1. I download data to a local system where oozie is running
2. I have HDFS on 2 servers now (added second one recently)
3. I have been moving data from local to HDFS using HDFS copyFromLocal command.
4. Once it is done, I load the data moved using LOAD command
It has worked alright for as long as I had a single host cluster. Now, my question is if it ever could be a problem in distributed environment? I mean thinking of it, now that I have 2 HDFS nodes, data could be moved to any of them right? How is oozie/pig going to know which host to pick that data from now?
May be my doubt is too naive but I would appreciate an explanation on this. Thanks.
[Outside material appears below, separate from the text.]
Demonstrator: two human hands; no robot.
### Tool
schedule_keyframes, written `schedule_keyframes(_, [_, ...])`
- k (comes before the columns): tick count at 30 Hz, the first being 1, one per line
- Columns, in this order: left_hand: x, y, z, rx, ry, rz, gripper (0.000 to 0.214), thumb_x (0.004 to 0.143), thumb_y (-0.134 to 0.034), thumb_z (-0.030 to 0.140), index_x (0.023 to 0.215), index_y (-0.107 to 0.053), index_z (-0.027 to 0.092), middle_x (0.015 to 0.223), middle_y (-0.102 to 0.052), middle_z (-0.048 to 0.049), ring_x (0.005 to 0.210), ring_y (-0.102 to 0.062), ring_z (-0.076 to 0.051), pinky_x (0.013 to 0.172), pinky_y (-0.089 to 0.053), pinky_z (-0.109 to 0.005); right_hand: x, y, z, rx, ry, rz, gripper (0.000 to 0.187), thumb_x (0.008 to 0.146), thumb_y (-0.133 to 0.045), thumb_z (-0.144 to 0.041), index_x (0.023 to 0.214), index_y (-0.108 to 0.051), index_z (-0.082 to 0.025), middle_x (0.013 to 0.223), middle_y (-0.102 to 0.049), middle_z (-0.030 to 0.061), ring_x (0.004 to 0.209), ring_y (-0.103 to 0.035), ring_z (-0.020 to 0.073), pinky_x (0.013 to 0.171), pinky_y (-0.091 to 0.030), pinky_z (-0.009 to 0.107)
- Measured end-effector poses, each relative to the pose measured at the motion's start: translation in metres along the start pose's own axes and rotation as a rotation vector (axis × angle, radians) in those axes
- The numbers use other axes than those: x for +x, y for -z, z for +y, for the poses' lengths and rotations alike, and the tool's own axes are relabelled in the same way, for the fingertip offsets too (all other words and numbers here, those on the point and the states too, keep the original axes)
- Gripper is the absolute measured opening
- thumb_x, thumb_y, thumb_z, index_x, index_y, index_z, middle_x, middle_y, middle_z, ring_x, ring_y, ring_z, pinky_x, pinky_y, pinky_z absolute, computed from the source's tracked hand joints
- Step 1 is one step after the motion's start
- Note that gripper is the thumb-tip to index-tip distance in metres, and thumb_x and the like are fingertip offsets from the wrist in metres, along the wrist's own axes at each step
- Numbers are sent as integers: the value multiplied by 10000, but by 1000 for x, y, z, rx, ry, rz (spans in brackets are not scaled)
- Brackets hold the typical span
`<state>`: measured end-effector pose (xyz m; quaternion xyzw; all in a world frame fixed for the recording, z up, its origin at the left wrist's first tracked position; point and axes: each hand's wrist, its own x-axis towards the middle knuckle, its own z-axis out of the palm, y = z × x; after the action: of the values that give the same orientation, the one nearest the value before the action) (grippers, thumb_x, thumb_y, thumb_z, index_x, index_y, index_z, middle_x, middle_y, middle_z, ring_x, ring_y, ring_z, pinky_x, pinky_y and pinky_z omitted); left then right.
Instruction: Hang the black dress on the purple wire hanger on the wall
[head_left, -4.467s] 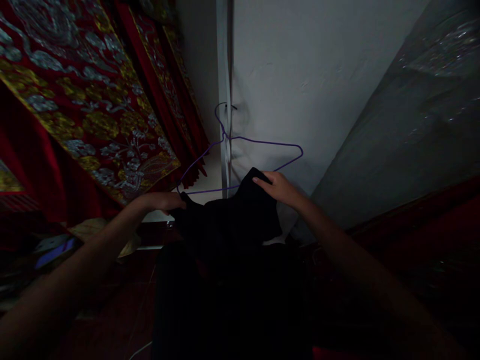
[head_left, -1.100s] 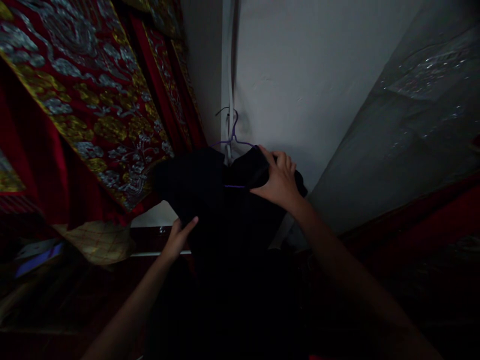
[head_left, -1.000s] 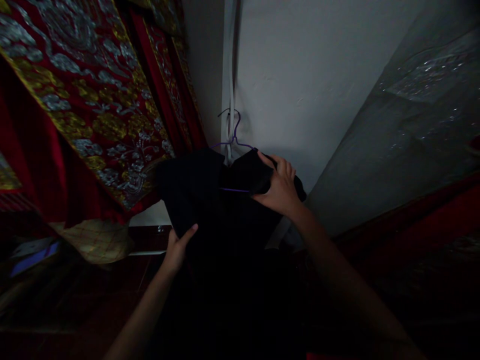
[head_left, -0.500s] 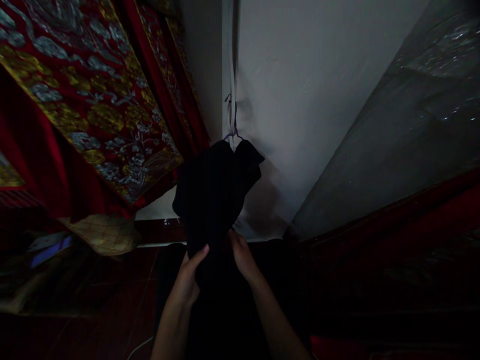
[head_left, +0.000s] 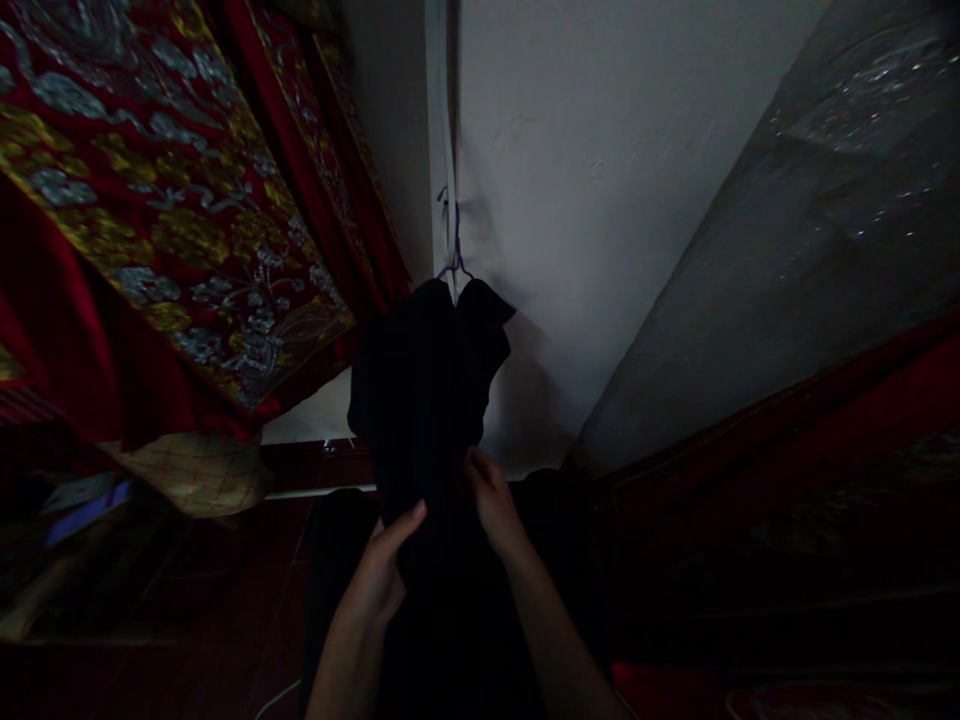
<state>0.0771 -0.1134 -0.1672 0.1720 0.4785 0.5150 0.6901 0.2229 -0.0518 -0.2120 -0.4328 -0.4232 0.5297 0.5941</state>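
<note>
A black garment (head_left: 427, 390) hangs from a thin dark hanger (head_left: 455, 268) against the wall corner. Its lower part falls between my two hands; the dim light hides its folds and lower edge. My left hand (head_left: 386, 565) is closed on the left side of the cloth, thumb lying on top and the other fingers hidden behind. On the right side, my right hand (head_left: 491, 498) pinches the edge of the same garment, its fingers curled and partly lost in the dark.
Red cloth embroidered in gold and silver (head_left: 247, 230) hangs at the left. Below it are a checked cream cloth (head_left: 199, 475) and a blue-white item (head_left: 86, 515). Clear plastic sheeting (head_left: 810, 220) covers the right side. A white cord (head_left: 277, 697) lies on the red floor.
My right hand has shifted slightly up and right along the garment's edge. My left hand keeps its grip. The whole view has drifted a little, moving the wall and hangings left.
</note>
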Motion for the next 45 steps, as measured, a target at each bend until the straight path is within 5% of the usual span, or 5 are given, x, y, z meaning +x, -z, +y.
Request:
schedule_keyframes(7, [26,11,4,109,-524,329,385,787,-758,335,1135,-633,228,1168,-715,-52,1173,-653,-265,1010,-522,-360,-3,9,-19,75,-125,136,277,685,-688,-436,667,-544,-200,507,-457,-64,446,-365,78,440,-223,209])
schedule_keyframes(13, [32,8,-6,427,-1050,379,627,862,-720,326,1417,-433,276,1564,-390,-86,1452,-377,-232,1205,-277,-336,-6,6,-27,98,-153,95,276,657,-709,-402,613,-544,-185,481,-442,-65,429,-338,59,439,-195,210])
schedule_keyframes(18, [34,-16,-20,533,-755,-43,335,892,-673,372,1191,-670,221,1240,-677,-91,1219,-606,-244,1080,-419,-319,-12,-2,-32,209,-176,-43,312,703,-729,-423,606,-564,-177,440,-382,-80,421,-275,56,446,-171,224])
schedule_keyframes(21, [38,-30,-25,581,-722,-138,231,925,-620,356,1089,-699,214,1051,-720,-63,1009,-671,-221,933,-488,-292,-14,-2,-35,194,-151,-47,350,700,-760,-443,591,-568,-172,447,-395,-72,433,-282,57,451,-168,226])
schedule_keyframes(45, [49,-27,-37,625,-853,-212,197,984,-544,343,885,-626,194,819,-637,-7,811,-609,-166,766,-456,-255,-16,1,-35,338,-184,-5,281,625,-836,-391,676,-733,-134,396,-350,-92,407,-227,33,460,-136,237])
The great thing about hadoop is that details of where to distribute the data across the cluster is handled by the namenode and these details are hidden from the client, which only needs to know a filepath. (URL for namenode is configured in hdfs-default.xml which is used by clients to talk to namenode). The namenode decides which nodes to store blocks of data and where to replicate them, and it holds the metadata on these details. Whether you are using hdfs commands in linux, running pig scripts, oozie etc, these clients all communicate a filepath to the namenode and the namenode knows where this data is distributed as blocks among the cluster and takes care of reading and writing operations. This occurs dynamically as you add and remove data nodes from your cluster.
So ... no concern here.
If this is what you were looking for, let me know by accepting the answer; if there are gaps or you have follow-up questions, please let me know.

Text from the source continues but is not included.